From the material below, retype exactly the lines that begin at the line with "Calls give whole" and end after the line with "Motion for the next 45"; pictures stay out of the copy.
☆ ☆ ☆ ☆ ☆ ☆ ☆
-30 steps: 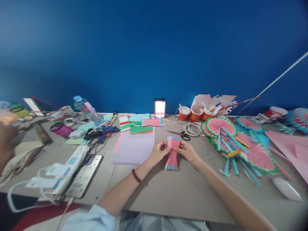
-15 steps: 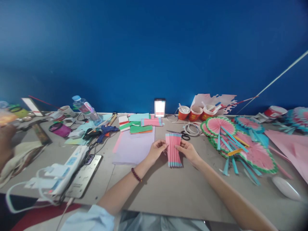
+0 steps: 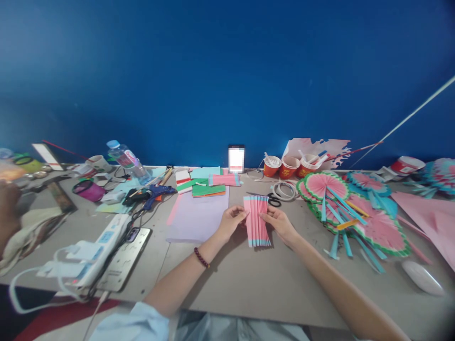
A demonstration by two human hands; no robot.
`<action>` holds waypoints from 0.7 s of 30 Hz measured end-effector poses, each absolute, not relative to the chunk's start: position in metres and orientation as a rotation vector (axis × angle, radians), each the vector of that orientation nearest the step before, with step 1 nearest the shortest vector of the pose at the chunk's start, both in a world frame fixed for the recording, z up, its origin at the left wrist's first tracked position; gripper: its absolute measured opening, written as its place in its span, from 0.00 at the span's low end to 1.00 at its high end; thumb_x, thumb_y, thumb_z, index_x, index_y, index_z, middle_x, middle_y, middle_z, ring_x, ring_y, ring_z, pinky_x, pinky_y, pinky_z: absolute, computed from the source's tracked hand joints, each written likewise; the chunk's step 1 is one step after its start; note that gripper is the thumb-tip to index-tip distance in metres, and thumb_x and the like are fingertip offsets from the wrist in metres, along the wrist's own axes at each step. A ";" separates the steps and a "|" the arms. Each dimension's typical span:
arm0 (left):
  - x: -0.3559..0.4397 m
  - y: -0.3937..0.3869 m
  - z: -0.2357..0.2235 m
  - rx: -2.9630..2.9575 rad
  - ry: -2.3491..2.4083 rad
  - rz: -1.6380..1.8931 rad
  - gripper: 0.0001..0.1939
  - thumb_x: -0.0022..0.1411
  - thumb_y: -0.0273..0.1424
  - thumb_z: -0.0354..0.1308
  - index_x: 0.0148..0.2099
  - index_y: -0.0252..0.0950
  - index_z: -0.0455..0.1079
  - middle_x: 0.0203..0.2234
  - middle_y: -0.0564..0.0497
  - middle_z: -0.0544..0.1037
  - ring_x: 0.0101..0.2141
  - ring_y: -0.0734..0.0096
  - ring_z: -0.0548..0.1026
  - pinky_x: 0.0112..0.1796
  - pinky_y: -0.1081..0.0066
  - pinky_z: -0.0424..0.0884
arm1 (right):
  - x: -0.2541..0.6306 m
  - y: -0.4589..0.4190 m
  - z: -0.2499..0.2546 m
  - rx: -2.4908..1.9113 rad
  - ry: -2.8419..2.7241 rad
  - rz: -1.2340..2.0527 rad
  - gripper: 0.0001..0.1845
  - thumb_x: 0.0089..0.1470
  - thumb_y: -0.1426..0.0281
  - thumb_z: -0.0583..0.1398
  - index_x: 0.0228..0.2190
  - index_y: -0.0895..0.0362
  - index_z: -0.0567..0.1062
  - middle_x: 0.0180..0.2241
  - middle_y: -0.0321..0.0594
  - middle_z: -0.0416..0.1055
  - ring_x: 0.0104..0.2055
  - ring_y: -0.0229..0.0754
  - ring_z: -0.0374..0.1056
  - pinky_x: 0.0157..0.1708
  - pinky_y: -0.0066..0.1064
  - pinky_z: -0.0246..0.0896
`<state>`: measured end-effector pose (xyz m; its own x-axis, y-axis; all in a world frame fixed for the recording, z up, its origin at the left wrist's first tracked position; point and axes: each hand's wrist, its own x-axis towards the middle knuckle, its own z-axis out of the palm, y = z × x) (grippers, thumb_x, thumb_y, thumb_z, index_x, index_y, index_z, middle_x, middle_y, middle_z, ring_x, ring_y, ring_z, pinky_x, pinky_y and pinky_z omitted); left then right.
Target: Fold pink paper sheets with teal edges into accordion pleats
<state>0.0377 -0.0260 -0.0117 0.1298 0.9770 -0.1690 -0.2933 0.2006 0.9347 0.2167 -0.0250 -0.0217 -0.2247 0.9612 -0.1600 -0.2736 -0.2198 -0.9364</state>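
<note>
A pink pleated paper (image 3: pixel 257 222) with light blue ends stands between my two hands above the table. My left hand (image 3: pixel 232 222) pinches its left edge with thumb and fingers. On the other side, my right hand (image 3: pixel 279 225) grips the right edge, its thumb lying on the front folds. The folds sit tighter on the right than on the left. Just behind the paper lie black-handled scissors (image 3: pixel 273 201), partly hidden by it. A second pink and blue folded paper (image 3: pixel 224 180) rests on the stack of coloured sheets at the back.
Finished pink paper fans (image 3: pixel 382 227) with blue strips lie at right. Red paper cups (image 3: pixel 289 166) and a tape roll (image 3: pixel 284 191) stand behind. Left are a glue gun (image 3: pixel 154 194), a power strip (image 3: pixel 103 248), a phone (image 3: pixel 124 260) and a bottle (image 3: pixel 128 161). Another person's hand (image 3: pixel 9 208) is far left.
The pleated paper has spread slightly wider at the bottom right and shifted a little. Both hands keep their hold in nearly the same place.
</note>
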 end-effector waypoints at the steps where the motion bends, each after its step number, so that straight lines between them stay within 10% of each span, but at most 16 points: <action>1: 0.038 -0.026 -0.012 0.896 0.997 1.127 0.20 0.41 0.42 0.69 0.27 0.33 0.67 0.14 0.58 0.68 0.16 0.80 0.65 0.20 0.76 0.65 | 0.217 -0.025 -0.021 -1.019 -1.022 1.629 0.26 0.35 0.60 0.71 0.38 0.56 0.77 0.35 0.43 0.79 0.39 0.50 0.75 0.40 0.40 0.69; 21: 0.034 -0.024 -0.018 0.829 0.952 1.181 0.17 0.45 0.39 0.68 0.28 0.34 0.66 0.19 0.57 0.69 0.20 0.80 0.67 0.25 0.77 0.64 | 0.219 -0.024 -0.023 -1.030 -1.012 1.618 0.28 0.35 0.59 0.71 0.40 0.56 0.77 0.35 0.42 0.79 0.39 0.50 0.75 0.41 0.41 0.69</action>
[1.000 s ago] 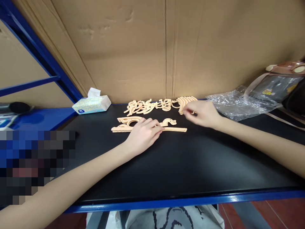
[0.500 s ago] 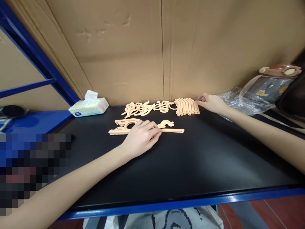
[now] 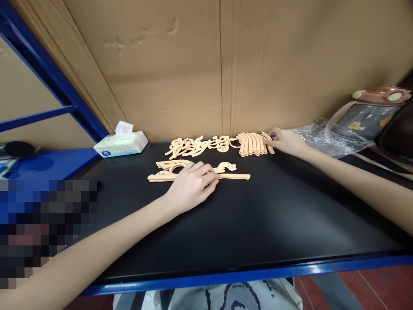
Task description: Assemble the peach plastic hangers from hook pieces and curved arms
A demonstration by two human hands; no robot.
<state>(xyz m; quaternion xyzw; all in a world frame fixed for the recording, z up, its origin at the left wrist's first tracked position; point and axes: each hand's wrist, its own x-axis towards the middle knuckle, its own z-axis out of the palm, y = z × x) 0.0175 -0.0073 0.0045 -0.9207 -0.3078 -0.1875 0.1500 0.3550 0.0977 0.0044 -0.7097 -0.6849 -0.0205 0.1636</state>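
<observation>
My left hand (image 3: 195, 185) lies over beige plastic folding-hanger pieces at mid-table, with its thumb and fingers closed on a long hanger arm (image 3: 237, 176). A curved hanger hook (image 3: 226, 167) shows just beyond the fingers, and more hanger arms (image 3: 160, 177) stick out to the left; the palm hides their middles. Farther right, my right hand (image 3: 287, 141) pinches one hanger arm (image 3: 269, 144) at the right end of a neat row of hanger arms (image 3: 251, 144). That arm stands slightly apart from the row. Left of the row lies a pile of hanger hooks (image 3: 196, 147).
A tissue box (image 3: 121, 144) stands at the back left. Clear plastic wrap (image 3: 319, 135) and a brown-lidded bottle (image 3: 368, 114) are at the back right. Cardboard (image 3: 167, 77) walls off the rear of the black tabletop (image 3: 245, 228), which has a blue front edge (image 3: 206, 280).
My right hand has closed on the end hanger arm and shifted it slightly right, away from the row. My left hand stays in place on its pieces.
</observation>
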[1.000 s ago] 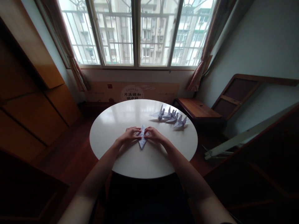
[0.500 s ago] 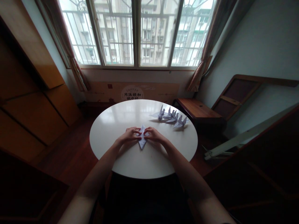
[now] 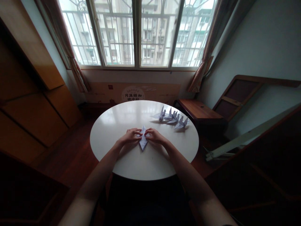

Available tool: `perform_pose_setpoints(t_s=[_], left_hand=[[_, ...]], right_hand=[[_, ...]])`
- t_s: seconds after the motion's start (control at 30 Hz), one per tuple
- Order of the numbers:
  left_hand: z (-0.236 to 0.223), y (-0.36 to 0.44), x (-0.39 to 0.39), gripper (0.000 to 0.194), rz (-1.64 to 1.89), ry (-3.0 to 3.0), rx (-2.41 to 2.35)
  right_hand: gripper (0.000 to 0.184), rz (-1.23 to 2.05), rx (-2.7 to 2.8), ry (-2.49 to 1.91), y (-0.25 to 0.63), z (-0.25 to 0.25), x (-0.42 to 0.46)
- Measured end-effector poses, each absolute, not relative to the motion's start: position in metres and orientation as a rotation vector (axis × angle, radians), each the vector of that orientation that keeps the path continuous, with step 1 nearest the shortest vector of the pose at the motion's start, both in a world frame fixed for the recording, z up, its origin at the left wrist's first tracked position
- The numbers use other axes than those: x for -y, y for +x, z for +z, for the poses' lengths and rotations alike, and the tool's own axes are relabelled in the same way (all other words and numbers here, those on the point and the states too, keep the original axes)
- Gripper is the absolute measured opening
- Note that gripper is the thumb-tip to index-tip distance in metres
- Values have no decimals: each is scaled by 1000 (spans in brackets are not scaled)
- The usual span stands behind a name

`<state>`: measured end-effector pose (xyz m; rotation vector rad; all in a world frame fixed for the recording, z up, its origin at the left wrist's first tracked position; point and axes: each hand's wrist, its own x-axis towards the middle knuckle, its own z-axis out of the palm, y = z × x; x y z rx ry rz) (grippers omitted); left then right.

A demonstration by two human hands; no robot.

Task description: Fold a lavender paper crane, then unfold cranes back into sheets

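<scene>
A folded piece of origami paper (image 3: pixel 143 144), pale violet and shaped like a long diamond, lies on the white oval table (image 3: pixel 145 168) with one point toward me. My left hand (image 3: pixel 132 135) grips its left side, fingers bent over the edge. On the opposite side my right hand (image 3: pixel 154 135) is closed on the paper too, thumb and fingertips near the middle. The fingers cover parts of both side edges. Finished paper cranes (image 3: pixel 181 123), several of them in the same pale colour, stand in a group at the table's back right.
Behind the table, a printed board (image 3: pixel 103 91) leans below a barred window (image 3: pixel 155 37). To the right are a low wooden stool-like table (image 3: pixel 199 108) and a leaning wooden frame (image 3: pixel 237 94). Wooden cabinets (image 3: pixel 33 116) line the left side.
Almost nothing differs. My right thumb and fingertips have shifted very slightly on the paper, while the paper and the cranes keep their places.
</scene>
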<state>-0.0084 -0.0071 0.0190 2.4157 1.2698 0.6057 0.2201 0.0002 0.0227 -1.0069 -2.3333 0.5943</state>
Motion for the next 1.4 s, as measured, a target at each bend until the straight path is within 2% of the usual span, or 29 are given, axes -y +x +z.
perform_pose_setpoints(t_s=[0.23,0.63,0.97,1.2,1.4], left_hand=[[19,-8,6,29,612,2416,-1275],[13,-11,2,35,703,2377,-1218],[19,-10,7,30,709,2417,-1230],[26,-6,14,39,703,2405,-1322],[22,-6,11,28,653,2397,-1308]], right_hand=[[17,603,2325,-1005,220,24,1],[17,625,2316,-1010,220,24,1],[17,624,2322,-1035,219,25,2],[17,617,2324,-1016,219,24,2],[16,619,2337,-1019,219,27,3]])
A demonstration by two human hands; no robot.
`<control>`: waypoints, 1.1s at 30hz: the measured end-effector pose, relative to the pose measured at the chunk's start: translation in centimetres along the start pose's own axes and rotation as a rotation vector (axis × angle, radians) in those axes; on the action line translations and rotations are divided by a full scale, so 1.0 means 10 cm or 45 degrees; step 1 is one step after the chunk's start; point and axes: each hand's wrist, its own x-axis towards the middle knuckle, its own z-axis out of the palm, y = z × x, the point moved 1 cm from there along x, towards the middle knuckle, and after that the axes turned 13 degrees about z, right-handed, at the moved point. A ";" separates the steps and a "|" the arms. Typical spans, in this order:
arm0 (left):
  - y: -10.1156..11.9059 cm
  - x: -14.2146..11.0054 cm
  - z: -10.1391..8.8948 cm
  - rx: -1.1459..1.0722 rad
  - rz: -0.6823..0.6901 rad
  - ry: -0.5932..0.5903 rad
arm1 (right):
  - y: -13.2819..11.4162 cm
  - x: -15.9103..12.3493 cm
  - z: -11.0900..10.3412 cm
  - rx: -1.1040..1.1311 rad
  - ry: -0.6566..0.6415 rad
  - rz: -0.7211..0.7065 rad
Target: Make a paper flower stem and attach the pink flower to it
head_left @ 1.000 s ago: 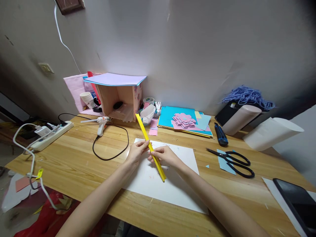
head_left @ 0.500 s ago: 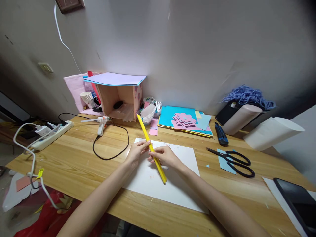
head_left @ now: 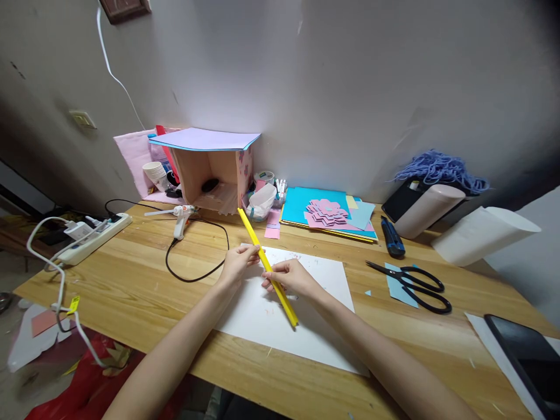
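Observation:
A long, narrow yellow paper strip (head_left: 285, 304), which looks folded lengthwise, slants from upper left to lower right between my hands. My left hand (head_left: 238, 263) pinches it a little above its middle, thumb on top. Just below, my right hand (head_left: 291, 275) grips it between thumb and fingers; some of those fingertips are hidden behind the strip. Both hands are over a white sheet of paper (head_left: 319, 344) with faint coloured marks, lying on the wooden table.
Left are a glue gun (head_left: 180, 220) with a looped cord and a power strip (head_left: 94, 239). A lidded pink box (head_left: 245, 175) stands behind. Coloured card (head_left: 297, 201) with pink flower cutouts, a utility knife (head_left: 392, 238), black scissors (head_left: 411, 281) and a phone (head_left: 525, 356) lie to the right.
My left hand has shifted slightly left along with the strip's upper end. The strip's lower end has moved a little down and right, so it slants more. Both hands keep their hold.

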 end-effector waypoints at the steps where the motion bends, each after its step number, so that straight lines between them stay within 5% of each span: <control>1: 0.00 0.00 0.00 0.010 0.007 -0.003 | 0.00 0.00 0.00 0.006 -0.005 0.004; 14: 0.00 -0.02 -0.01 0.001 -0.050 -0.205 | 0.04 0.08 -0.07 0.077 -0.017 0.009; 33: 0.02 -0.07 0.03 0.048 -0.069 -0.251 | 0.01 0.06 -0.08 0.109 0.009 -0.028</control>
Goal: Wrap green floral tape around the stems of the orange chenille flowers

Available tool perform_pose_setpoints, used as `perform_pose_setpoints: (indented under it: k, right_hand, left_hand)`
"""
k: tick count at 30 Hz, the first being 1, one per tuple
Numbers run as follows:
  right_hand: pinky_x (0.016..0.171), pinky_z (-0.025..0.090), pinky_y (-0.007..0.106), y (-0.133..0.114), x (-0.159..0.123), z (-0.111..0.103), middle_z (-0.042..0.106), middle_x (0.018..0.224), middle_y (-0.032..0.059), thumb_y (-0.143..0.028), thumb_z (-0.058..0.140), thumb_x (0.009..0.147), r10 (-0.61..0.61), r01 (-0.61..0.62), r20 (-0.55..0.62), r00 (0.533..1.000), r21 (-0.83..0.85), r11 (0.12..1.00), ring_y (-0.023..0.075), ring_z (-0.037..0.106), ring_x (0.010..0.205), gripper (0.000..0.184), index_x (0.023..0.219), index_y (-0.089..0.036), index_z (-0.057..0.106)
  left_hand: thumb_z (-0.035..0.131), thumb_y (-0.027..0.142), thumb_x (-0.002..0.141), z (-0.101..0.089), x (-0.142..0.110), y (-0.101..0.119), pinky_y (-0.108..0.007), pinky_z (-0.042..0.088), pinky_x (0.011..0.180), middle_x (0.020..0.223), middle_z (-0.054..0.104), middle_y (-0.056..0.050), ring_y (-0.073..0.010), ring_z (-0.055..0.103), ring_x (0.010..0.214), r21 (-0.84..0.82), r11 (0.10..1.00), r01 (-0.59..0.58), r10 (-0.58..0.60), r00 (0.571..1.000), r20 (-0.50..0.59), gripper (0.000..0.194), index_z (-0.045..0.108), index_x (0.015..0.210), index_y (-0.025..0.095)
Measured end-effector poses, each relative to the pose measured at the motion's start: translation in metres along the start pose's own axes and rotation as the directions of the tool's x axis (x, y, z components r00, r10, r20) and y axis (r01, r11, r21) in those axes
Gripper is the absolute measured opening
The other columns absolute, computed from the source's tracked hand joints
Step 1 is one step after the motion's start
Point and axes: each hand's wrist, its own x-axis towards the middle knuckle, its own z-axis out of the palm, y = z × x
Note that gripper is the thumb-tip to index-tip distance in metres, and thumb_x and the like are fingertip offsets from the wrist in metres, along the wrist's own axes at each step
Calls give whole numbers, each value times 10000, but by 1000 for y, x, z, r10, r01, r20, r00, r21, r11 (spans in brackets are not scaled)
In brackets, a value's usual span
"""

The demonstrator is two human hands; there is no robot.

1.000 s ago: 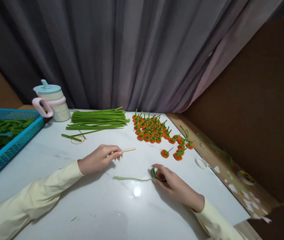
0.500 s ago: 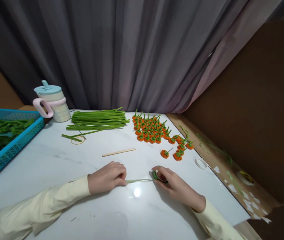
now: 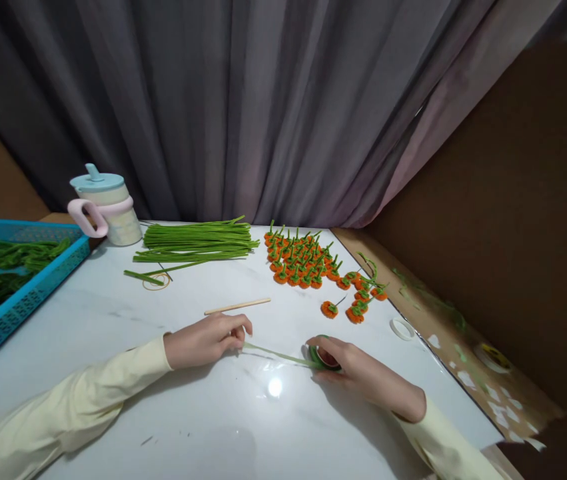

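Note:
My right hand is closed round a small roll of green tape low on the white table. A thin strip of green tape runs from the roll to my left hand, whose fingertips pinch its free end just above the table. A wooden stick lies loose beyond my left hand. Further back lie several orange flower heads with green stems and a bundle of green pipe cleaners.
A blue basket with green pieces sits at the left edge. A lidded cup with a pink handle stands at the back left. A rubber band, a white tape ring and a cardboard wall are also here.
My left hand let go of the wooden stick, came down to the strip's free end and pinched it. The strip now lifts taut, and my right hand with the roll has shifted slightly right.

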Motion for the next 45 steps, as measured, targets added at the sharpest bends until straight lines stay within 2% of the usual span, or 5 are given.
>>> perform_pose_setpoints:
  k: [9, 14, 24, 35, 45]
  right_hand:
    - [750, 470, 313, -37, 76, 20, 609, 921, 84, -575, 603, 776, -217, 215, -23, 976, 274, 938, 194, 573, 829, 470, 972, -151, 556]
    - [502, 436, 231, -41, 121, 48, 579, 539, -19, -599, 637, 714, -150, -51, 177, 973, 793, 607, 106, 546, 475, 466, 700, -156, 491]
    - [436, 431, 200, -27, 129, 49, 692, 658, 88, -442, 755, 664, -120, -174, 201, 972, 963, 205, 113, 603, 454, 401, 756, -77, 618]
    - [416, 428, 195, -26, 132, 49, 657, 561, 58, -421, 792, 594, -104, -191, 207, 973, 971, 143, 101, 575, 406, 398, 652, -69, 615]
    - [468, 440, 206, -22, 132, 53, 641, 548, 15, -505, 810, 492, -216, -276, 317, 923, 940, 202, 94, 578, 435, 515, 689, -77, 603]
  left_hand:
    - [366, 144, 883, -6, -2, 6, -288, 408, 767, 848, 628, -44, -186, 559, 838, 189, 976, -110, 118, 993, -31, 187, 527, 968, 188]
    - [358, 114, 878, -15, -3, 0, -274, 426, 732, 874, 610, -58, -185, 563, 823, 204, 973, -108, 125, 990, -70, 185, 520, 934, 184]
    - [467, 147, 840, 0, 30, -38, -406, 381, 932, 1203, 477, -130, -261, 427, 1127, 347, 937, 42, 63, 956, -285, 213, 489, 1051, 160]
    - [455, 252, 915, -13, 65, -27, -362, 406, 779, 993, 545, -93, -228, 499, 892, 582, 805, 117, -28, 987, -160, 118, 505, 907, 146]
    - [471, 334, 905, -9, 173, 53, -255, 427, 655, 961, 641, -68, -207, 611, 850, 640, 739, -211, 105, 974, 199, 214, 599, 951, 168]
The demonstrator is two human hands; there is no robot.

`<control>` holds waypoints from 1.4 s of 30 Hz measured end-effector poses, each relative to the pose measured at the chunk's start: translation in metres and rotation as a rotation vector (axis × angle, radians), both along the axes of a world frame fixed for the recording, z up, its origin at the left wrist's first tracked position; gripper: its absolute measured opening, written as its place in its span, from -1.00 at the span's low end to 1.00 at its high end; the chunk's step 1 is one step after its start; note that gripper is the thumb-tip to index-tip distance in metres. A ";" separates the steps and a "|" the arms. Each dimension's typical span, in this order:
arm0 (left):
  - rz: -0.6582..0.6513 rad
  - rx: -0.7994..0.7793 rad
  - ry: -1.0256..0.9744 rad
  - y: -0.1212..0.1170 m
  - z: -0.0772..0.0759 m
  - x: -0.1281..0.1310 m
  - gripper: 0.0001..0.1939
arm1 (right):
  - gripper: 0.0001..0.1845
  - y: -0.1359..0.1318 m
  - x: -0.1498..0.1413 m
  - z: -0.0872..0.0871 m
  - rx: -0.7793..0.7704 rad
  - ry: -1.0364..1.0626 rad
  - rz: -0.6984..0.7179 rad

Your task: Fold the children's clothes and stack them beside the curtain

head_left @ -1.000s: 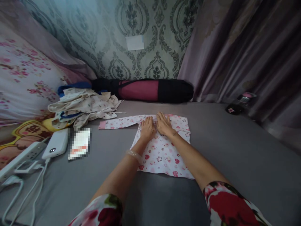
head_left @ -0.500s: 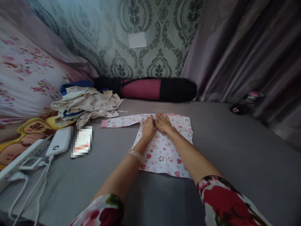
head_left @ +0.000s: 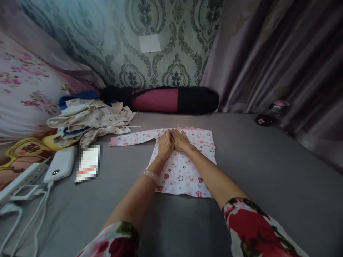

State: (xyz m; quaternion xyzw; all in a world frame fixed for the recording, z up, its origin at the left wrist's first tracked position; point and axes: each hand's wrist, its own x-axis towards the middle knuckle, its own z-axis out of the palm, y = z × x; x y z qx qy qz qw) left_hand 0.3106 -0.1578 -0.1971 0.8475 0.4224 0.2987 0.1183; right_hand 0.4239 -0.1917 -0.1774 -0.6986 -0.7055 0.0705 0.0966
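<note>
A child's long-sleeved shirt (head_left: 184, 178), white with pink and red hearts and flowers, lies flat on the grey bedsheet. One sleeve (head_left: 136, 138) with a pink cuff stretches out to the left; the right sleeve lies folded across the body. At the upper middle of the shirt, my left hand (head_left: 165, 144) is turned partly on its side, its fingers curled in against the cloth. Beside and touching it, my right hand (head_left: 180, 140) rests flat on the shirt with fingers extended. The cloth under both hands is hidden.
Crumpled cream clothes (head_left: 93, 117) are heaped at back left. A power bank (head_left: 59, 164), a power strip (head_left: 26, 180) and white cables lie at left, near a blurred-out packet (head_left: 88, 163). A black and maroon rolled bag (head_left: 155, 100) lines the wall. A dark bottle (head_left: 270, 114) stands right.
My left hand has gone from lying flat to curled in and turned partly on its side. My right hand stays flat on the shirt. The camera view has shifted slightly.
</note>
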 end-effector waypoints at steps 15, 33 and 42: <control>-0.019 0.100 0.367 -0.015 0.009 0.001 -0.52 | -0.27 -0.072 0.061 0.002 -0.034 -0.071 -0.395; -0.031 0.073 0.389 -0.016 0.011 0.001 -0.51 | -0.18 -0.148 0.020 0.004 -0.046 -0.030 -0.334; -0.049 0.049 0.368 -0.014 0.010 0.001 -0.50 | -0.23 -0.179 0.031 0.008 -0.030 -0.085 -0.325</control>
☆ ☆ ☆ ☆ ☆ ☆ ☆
### [RESULT OF THE EXERCISE]
Calls give whole numbers, each value times 10000, but by 1000 for y, x, z, r10, r01, r20, r00, r21, r11 (spans in brackets are not scaled)
In brackets, a value's usual span
"""

The demonstrator is two human hands; there is no robot.

1.000 s ago: 
0.500 s ago: 
now: 

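Note:
My right hand is closed round a small roll of green tape low on the white table. A thin strip of green tape runs from the roll to my left hand, whose fingertips pinch its free end just above the table. A wooden stick lies loose beyond my left hand. Further back lie several orange flower heads with green stems and a bundle of green pipe cleaners.
A blue basket with green pieces sits at the left edge. A lidded cup with a pink handle stands at the back left. A rubber band, a white tape ring and a cardboard wall are also here.
My left hand let go of the wooden stick, came down to the strip's free end and pinched it. The strip now lifts taut, and my right hand with the roll has shifted slightly right.
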
Motion for the next 45 steps, as measured, targets added at the sharpest bends until straight lines stay within 2% of the usual span, or 5 are given.

The exercise output is complete.